§ Exercise requirements
The output should match, line for line, the records from the line containing "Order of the" through the line containing "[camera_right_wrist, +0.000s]", with every picture left out.

[[ Dataset, beginning ]]

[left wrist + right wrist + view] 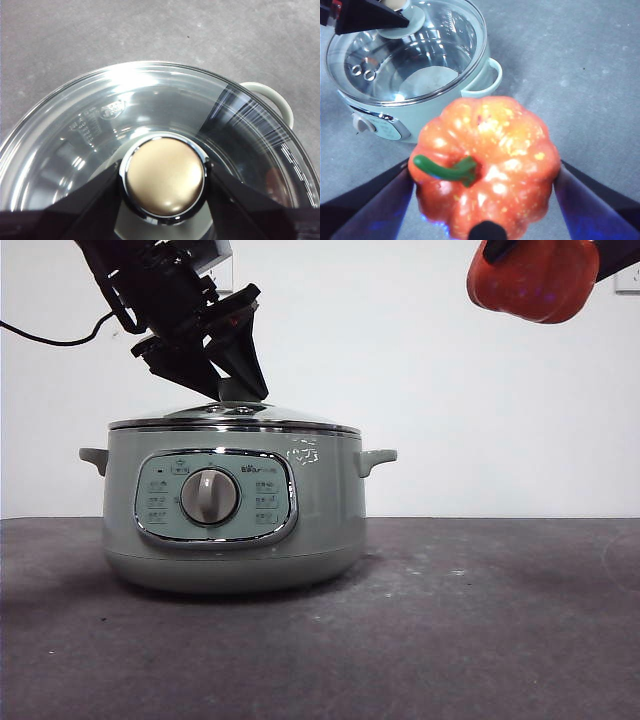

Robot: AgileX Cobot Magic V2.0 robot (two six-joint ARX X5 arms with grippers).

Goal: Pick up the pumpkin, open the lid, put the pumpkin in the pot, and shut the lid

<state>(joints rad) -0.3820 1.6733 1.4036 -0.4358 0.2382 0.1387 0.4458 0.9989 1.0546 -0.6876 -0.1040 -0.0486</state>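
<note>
The sage-green pot [235, 530] stands on the dark table with the glass lid [300, 420] resting on it. My left gripper [238, 390] comes down from the upper left, its jaws shut on the lid's knob [164, 177]. The glass [150, 100] shows around the knob in the left wrist view. My right gripper [485, 185] is shut on the orange pumpkin [490, 165], whose green stem lies sideways. It holds the pumpkin [532, 278] high in the air, right of the pot. The right wrist view shows the pot [445, 105] and lid [405, 50] below and apart.
The pot's side handle [272, 97] sticks out past the lid's rim. The control panel with the silver dial [209, 497] faces the front camera. A black cable [50, 338] hangs at the far left. A white wall stands behind the dark grey table [480, 620].
</note>
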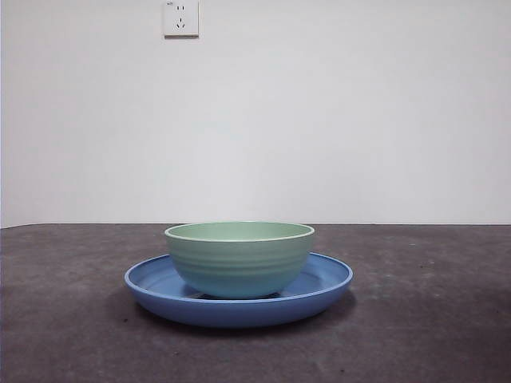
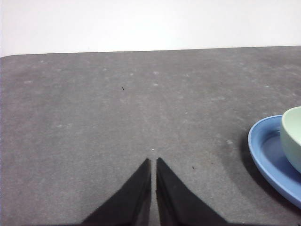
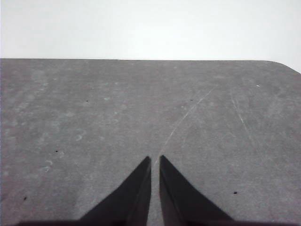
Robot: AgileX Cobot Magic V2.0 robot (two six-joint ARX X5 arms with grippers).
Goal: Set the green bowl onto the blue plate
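Both pincers (image 2: 153, 161) (image 3: 155, 158) pinched together, empty; ridged green bowl (image 1: 239, 259) sits upright in glossy blue plate (image 1: 319, 297).

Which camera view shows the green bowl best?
The front view: the green bowl is whole there, upright on the blue plate. The left wrist view catches only part of it at the picture's edge. The right wrist view does not show it.
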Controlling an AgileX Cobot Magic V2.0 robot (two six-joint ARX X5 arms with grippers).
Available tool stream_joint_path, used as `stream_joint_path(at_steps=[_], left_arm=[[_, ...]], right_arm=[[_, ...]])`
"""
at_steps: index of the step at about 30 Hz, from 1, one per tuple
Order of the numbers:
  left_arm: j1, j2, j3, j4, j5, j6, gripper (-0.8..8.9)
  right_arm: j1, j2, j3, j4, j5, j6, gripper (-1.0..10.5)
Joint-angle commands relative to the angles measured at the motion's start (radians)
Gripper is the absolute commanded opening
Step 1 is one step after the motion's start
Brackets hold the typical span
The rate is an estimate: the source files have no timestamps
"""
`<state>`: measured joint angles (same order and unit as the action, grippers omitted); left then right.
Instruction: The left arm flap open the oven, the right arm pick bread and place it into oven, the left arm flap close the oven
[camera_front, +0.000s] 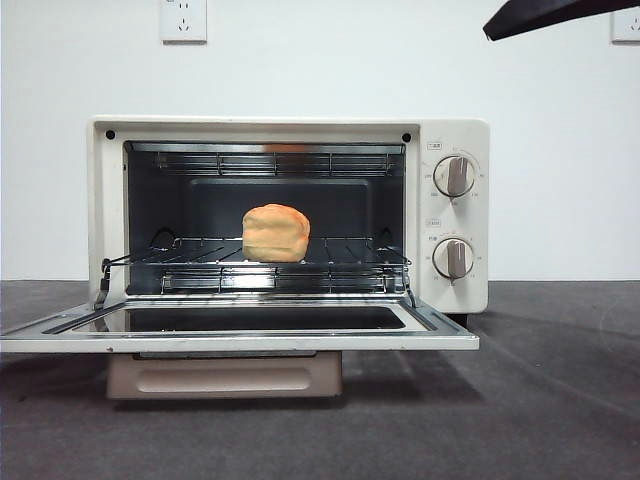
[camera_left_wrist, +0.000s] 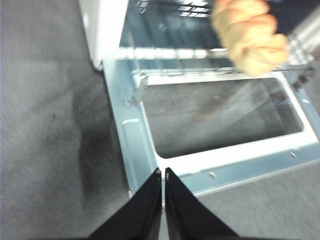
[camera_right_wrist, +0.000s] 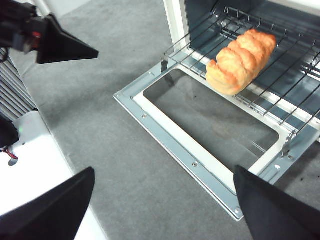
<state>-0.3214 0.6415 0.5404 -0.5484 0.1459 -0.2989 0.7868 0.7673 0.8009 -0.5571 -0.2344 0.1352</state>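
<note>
The cream-white oven (camera_front: 455, 135) stands with its glass door (camera_front: 240, 338) flapped down flat. The golden bread (camera_front: 275, 232) lies on the wire rack inside, also seen in the right wrist view as the bread (camera_right_wrist: 242, 60) and in the left wrist view as the bread (camera_left_wrist: 250, 37). My left gripper (camera_left_wrist: 163, 174) is shut on nothing and hovers above the front left corner of the door (camera_left_wrist: 150, 165). High over the door frame (camera_right_wrist: 165, 130), my right gripper (camera_right_wrist: 164, 169) stands wide open and holds nothing. One black gripper tip (camera_front: 550, 14) shows at the front view's top right corner.
The oven has two round knobs (camera_front: 455, 176) on its right panel and a beige handle bar (camera_front: 225, 377) hanging under the open door. Dark grey mat (camera_front: 540, 400) surrounds it. A white base (camera_right_wrist: 35, 170) lies below the right arm. The left gripper (camera_right_wrist: 60, 42) appears beyond the door.
</note>
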Motion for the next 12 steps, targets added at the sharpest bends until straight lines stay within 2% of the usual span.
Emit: stream_joint_path(at_steps=[1,6,12], left_arm=[[0.052,0.058,-0.02,0.064,0.049,-0.01,0.13],[0.163,0.191,-0.035,0.134,0.104,0.0,0.13],[0.251,0.38,-0.035,0.238,0.252,0.027,0.13]], right_arm=[[0.01,0.007,0.008,0.0,-0.002,-0.006,4.4],[0.01,0.007,0.008,0.0,-0.002,-0.013,4.4],[0.01,0.007,0.008,0.0,-0.002,-0.021,4.4]])
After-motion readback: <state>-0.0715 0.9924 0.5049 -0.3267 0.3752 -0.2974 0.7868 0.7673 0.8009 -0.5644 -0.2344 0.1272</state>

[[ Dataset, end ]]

§ Answer to this problem
Order of the numbers:
  left_arm: j1, j2, j3, j4, j5, j6, gripper (-0.8..8.9)
  right_arm: j1, j2, j3, j4, j5, j6, gripper (-1.0..10.5)
Joint-angle commands relative to the angles measured at the motion's start (radians)
Gripper is the absolute commanded opening
Step 1 is one step after the motion's start
Brackets hold the typical span
The rate is an estimate: the source files have no timestamps
"""
`<state>`: measured joint angles (same order and unit as the action, grippers omitted); left then right.
Instruction: The left arm flap open the oven, the right arm pick bread and place it into oven, the left arm flap close the oven
[camera_front, +0.000s] 
[camera_left_wrist, +0.000s] 
[camera_right_wrist, +0.000s] 

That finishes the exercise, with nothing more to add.